**WORK ITEM**:
Copy exactly the lines of the data below that run from the line holding "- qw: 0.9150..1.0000" through the line holding "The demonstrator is", both ends included.

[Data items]
━━━

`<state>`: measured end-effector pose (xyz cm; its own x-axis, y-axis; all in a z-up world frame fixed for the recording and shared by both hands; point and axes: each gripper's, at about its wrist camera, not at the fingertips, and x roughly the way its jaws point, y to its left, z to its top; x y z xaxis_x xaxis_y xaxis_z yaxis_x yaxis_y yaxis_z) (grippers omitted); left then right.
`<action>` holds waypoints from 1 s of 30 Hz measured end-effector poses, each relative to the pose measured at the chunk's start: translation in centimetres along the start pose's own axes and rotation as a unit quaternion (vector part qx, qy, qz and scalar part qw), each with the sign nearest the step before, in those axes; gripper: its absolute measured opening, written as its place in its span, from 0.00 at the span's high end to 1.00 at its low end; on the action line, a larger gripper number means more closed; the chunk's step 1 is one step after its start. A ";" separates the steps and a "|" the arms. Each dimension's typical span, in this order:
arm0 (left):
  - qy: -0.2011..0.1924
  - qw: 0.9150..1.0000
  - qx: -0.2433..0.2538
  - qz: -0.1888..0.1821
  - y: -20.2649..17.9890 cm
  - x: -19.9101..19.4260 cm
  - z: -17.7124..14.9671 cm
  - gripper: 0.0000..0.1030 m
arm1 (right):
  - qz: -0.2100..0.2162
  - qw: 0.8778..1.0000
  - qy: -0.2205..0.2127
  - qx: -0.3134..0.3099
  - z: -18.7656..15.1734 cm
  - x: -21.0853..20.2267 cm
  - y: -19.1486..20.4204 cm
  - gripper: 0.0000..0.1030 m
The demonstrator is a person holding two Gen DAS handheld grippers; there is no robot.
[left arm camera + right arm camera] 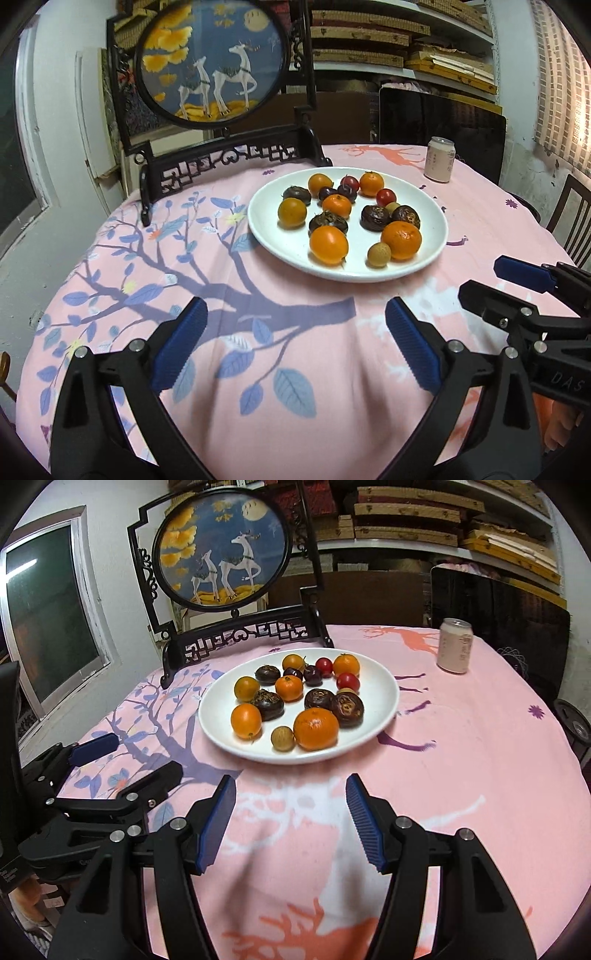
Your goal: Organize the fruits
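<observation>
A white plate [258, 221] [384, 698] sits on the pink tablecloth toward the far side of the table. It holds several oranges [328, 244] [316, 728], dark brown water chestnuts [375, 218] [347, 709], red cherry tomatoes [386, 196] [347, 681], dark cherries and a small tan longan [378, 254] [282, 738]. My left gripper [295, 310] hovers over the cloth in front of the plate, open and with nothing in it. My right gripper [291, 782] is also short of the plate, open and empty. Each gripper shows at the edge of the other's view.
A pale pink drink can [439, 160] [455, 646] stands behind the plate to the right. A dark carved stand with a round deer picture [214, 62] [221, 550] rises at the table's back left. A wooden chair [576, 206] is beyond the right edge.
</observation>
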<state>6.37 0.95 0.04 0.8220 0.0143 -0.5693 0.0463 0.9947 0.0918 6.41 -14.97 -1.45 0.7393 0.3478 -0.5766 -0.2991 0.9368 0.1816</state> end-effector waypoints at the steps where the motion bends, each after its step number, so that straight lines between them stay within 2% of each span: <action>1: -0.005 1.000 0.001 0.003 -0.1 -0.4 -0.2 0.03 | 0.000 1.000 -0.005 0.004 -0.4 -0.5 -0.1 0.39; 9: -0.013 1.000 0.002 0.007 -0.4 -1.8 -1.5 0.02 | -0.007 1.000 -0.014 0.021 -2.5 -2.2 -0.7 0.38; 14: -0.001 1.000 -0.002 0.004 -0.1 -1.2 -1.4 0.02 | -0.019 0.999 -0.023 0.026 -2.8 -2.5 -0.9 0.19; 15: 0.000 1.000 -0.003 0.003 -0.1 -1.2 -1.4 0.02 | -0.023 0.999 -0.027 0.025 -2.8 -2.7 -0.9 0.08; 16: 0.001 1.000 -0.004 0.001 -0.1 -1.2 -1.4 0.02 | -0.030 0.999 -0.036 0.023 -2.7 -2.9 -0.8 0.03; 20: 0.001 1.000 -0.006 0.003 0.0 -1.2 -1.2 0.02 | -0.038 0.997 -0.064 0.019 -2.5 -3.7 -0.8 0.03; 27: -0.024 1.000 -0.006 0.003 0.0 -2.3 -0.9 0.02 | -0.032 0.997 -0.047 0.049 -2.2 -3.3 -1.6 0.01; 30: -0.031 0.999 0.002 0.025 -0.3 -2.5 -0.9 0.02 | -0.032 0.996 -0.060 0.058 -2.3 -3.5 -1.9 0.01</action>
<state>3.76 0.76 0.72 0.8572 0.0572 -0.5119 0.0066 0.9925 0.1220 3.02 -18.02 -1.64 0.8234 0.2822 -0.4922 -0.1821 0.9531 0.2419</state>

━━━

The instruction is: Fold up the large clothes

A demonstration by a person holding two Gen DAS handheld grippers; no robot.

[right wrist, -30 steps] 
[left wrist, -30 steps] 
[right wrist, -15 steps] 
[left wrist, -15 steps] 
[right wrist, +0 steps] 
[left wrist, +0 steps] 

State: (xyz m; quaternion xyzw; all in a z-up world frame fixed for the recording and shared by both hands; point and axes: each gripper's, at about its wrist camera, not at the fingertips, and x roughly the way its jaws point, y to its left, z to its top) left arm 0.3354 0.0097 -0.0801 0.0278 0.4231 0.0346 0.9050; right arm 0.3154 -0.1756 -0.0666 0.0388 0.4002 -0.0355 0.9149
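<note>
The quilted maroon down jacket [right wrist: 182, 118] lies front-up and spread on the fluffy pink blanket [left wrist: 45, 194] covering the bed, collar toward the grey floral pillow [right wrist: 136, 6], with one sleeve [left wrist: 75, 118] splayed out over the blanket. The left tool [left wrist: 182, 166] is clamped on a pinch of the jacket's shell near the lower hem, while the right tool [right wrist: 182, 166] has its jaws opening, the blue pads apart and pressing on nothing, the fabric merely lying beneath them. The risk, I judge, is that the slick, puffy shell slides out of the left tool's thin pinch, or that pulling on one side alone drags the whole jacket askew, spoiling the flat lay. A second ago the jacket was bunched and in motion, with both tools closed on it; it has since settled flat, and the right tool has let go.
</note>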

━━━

**EXERCISE RESULT**:
  - qw: 0.9150..1.0000
  - qx: -0.2433..0.2538
  - qz: -0.1888..0.1821
  - y: -20.2649..17.9890 cm
  - x: -19.9101..19.4260 cm
  - z: -17.7124..14.9671 cm
  - gripper: 0.0000..0.1030 m
arm1 (right):
  - qz: -0.2100..0.2162
  - qw: 0.8778..1.0000
  - qy: -0.2205..0.2127
  - qx: -0.3134..0.3099
  - z: -18.7656..15.1734 cm
  - x: -21.0853..20.2267 cm
  - y: -19.1486..20.4204 cm
  - gripper: 0.0000..0.1030 m
The demonstrator is a person holding two Gen DAS handheld grippers; there is no robot.

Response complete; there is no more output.